Se tudo isto vos parece disparatado, é porque certamente o é.
Perguntar-me-ão sobre o dilema de ouvirmos arte produzida por um indivíduo (alegadamente) desprezível. Mas qual dilema? Não há dilema rigorosamente nenhum. A arte deve ser julgada pelos parâmetros da arte e os indivíduos devem ser julgados pelas leis do Homem. É tão simples quanto isto. E muita confusão vai nessas cabeças se existe algum dilema; confusão e desconhecimento da História. Acham mesmo que os vossos heróis levaram vidas puras e impolutas? Lamento, mas não. Nenhum deles.
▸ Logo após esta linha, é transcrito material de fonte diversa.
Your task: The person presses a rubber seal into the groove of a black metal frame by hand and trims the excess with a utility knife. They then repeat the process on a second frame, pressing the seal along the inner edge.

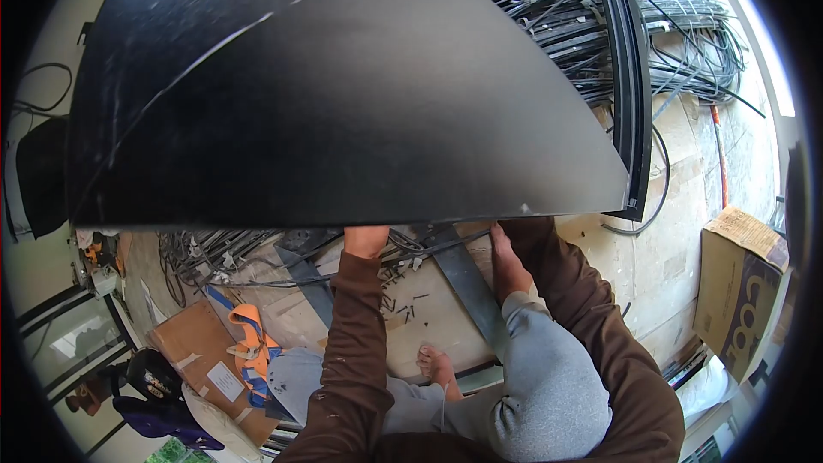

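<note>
Touching the near edge of a large black panel, your left grip is showing only its back.
Your left fingers are disappearing beneath the panel, so I cannot tell how far that grip is closing or whether it is holding on; your right grip is hiding under the same edge, only its brown sleeve showing, so its state I cannot tell. The panel is filling the upper middle of the view, with a pale line crossing its surface. Below, between your arms, small dark pieces are lying near a flat grey bar. A black frame is running along the panel's right side, bundled cables lying beyond; a cardboard box is standing farther right.
</note>
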The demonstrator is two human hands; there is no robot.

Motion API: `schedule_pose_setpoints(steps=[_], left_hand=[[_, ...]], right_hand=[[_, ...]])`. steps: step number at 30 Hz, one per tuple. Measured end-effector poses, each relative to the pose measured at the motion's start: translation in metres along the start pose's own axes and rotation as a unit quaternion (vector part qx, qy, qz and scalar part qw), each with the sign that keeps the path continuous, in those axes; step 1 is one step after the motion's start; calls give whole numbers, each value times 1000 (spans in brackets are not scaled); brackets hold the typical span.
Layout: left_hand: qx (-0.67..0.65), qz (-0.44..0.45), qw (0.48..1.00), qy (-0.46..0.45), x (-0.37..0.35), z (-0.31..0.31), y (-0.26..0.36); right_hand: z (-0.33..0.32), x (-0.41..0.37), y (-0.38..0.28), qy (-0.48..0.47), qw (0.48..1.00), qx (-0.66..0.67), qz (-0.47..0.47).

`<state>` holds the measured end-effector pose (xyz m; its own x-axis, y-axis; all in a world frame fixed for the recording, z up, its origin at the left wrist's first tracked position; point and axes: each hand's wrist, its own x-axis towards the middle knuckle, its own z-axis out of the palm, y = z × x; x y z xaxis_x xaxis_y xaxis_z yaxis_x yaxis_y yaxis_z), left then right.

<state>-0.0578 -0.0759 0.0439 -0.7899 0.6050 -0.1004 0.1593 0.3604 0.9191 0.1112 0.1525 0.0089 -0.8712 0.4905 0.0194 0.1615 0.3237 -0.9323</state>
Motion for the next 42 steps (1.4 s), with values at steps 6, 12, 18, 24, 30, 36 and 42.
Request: schedule_pose_setpoints(steps=[6,12,18,24,30,36,42], left_hand=[[-111,-74,991,8,-7,17,-14],[-55,-81,992,-83,9,38,28],[-11,-57,976,-211,31,90,73],[-8,53,943,-327,47,144,85],[158,228,917,-287,89,178,30],[-82,9,862,-500,120,219,95],[-67,-181,811,-553,115,296,95]], right_hand=[[-7,-7,-33,-26,999,28,23],[-9,-6,-43,-1,999,40,6],[-42,-47,-41,117,952,232,163],[-74,-108,-33,193,870,354,285],[-100,-181,8,309,884,160,312],[-122,-210,78,478,795,98,360],[-163,-171,86,567,732,193,325]])
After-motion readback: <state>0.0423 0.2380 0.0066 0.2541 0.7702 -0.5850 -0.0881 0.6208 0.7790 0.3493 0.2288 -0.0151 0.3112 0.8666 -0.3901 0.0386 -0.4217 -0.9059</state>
Eles são homens e mulheres como todos nós e estão pejados de defeitos; com a agravante de terem esses defeitos maximizados pelo tratamento faraónico a que muitas vezes são sujeitos.
Não há qualquer mal em perceber que os nossos heróis são humanos e falíveis. Isso pode desiludir alguns fãs que vivem num mundo de fantasia, mas aí o problema é deles, que precisavam de um reality check. Se os nossos heróis infringiram a lei, deverão ser julgados como os demais nos lugares indicados. Mas fora as contas com a justiça, o que eles fazem na vida privada não deveria afectar a apreciação que fazemos da sua arte. Muito menos para condenações sumárias e tentativas de apagamento da História pela Nova Inquisição. E eis que chegamos novamente ao tema da censura.
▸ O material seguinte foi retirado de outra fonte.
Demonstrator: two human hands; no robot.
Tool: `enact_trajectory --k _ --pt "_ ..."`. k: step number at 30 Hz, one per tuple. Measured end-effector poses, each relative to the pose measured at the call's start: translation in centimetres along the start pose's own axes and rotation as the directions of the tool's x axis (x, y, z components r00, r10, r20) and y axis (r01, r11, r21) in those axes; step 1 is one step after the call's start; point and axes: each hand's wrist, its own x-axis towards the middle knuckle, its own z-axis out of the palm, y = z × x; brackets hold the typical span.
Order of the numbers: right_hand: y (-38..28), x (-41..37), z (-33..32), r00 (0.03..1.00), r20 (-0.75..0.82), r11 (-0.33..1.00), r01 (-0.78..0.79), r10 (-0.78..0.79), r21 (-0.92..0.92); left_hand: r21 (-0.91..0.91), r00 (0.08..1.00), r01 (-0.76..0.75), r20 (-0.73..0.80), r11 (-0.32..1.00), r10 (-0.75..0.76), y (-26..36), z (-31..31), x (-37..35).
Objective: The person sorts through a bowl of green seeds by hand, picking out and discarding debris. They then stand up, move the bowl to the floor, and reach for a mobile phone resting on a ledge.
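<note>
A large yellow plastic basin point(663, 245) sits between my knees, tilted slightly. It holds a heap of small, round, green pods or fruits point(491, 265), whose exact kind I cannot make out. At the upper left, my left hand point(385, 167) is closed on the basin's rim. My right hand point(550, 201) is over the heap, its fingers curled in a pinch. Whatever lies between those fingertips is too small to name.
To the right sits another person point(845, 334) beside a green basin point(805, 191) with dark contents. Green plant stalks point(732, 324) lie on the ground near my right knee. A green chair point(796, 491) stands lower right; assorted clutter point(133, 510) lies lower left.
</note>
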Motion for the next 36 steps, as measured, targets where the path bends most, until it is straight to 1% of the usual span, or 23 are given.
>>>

A brigada inquisitória do politicamente correcto continua a sua senda de sanitização do mundo segundo os seus próprios termos. Começa a ser corrente a tentativa de avaliar arte segundo ataques ad hominem; veja-se o caso do novo filme do Louis CK cujo lançamento foi cancelado, tal como os seus contratos com a FX e a HBO. A censura já não chega, portanto. A pena da moda agora está agravada com o despedimento com justa causa. De repente, regressámos à Idade Média, que não por acaso é recordada como a idade das trevas. Depois de ler artigos que pedem a demolição de estátuas em Roma, estamos um passo a menos de apagar as pinturas de Miguel Ângelo na Capela Sistina que, segundo rezam os historiadores, também não era flor que se cheirasse.
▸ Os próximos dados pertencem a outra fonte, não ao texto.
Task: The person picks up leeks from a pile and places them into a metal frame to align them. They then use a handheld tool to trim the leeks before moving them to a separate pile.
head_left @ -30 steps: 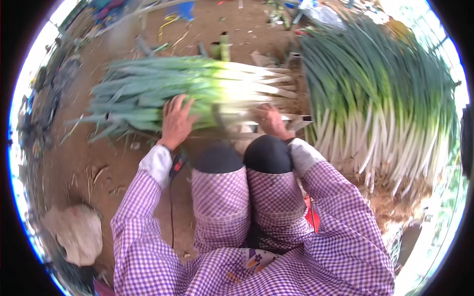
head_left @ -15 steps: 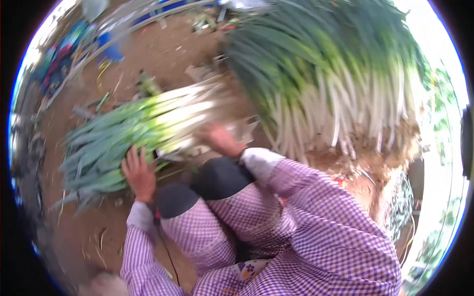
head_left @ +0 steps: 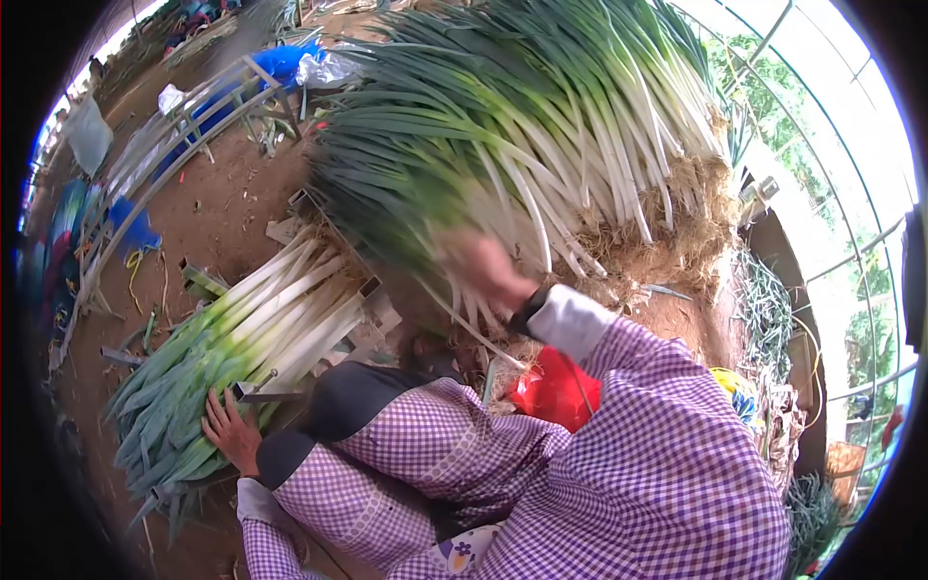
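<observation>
While the left hand stays spread flat, fingers wide, on the green tops of the laid-out bundle of scallions at 8 o'clock, the right hand has left that bundle and gone up to just above the centre. A second ago both hands pressed on the bundle, which lay crosswise in front of the knees; since then the head has swung right, so the bundle now slants off towards 9 o'clock. Nearest the camera, at 5 o'clock, the checked purple sleeve fills the lower view, and the dark knee pads sit between the two arms. A red bag lies just beside the right forearm, towards 6 o'clock. The right hand is blurred among the white stalks at the foot of the big heap of scallions, which rises from the centre to 12 and 1 o'clock with its earthy roots turned towards the person; I cannot tell whether its fingers are closed on a stalk or only touching. As I judge it, the work has turned from pressing the bundle to the heap, with one hand left steadying what is already laid. Farther off, at 10 and 11 o'clock, blue plastic and a metal frame stand on bare earth.
</observation>
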Available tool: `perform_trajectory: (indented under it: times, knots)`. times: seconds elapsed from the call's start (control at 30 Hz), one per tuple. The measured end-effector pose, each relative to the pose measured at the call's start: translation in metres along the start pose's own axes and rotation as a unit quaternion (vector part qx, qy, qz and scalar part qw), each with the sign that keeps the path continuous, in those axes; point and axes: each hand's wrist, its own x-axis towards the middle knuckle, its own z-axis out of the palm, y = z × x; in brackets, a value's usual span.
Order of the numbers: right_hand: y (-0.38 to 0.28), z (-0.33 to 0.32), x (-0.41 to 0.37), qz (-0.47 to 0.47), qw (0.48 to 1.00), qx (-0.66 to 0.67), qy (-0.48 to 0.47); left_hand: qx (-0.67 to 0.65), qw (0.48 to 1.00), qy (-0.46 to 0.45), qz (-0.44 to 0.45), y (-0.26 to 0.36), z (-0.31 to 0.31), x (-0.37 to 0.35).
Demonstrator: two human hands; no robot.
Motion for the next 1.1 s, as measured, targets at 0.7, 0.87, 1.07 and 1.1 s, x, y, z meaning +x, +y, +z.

A este ritmo, vamos chegar ao ponto que o Sr Albano da contabilidade vai para a rua porque meteu a mão na cintura a uma miúda no Incógnito em 1997. E nem é preciso meter a mão. Com a criminalização do pedido do número de telefone e esta tendência de retroactivos morais, também eu estou na linha de fogo. E vocês? Estarão a salvo? Nunca tiveram uma acção não criminosa da qual não se orgulham? Porquê parar na má conduta sexual? Todos os pecados são susceptíveis de excomunhão social. Mentiu ao fisco? Despedido. Passou à frente na linha do Pingo Doce? Despedido. Ouviu música muito alto depois das 10 da noite? Despedido. Não sei se isto é o regresso à Idade Média, se um episódio de Black Mirror.
Da minha parte, recuso-me a julgar a arte pelo comportamento do autor. Vou continuar o ouvir o que eu quiser, a ver o que eu quiser e a rir-me com o que eu quiser. E sim, isso significa que vou continuar a ouvir os Beatles, os Led Zeppelin e os Velvet Underground e que me vou continuar a rir com as piadas do Louis CK. E ninguém tem nada a ver com isso.
Perguntar-me-ão sobre o dilema de ouvirmos arte produzida por um indivíduo (alegadamente) desprezível. Mas qual dilema? Não há dilema rigorosamente nenhum. A arte deve ser julgada pelos parâmetros da arte e os indivíduos devem ser julgados pelas leis do Homem. É tão simples quanto isto. E muita confusão vai nessas cabeças se existe algum dilema; confusão e desconhecimento da História. Acham mesmo que os vossos heróis levaram vidas puras e impolutas? Lamento, mas não. Nenhum deles. Eles são homens e mulheres como todos nós e estão pejados de defeitos; com a agravante de terem esses defeitos maximizados pelo tratamento faraónico a que muitas vezes são sujeitos.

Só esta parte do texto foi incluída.